Un juge fédéral américain a donné partiellement raison samedi soir à des ONG qui contestaient le décret anti-réfugiés signé par Donald Trump, en empêchant l’expulsion des personnes interpellées depuis vendredi en vertu de ce décret.

Selon un document du tribunal fédéral vu par l’AFP, la juge fédérale de Brooklyn, Ann Donnelly, qui avait été saisie par plusieurs associations de défense des droits de l’homme dont la puissante ACLU, a ordonné aux autorités américaines de ne procéder à aucune expulsion de ressortissants des sept pays musulmans concernés par le décret – Iran, Irak, Yémen, Somalie, Libye, Syrie, Soudan – disposant des papiers les autorisant à entrer aux Etats-Unis.

« C’est une remarquable journée », a déclaré victorieusement le directeur de l’ACLU, Anthony Romero, à sa sortie de l’audition d’urgence.

« Cela montre que quand le président Trump adopte des lois ou des décrets qui sont inconstitutionnels et illégaux, les tribunaux sont là pour défendre les droits de tous », a-t-il ajouté.

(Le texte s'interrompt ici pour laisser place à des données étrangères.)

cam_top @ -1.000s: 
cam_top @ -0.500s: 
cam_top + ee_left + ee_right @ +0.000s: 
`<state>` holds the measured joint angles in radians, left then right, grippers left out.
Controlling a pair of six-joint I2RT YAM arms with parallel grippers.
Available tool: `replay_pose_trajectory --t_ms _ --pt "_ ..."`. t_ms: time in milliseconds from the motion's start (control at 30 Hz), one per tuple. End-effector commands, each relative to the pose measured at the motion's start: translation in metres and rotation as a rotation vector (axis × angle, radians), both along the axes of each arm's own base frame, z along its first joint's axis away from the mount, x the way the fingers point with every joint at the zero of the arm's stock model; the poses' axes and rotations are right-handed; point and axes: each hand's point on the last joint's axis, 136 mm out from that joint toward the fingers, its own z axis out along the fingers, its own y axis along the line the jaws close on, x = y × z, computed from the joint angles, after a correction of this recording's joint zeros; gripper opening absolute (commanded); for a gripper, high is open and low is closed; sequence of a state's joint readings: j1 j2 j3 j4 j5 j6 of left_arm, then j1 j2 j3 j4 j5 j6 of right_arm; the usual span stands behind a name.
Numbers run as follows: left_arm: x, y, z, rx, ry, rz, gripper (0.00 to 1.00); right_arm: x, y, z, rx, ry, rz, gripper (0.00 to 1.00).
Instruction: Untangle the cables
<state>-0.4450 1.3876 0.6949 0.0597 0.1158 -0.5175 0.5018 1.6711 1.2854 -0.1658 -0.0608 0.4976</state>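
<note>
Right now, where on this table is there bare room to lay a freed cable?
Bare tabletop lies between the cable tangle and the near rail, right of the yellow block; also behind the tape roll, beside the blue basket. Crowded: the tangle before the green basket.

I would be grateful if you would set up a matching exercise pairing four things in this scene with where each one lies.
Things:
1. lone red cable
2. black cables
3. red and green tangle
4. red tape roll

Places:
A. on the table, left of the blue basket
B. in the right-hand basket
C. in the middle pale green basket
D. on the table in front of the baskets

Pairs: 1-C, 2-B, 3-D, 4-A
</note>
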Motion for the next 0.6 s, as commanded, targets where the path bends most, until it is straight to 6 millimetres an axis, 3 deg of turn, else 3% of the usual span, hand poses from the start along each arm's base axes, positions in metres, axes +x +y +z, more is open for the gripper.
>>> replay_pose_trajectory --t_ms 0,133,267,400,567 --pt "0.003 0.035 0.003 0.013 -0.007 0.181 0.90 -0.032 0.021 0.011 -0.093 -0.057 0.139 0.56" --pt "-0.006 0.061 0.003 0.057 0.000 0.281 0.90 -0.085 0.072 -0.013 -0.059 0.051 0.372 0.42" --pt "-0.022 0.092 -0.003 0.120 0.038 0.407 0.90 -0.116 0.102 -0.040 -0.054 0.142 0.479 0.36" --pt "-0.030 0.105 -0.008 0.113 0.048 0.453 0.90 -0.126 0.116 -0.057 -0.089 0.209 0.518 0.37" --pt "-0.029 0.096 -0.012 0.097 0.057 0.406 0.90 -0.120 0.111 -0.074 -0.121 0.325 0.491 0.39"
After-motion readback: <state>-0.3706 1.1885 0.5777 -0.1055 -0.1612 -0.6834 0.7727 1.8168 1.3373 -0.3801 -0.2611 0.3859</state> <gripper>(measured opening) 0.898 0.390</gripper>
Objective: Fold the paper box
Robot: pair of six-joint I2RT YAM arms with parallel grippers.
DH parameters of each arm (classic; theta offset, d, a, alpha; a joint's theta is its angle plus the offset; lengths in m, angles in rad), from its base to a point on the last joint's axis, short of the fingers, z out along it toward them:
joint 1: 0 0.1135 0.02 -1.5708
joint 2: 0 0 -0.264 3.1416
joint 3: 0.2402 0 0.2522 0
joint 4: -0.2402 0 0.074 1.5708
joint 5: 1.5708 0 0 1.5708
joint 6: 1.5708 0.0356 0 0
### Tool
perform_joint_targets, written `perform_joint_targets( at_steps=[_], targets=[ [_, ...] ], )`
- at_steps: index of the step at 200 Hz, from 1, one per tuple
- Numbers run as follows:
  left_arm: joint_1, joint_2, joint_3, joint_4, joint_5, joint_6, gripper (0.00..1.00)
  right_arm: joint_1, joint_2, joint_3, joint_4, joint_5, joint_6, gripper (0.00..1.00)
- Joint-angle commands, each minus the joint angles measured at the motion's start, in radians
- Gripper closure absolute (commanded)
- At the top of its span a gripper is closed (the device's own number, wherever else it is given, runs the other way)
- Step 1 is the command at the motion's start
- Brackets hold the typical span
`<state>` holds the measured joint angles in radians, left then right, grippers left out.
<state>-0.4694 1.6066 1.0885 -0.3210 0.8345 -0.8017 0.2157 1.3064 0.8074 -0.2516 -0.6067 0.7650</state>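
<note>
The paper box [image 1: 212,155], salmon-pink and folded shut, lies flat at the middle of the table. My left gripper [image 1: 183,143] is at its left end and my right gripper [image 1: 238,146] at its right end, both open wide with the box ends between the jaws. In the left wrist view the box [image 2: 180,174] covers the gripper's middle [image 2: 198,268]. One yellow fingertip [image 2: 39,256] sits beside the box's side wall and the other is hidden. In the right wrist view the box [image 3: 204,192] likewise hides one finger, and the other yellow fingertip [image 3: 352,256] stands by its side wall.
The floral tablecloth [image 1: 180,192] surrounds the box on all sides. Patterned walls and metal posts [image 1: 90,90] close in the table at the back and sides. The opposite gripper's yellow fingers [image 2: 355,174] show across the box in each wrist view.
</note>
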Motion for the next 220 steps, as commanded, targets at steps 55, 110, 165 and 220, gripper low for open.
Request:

Même si l’affaire est loin d’être terminée et qu’une nouvelle audition devrait avoir lieu en février, a précisé l’avocat de l’ACLU Lee Gelernt, « l’important ce soir était que personne ne soit remis dans un avion ».

Il a également indiqué que la juge avait ordonné au gouvernement de communiquer la liste de toutes les personnes interpellées dans les aéroports américains depuis vendredi soir.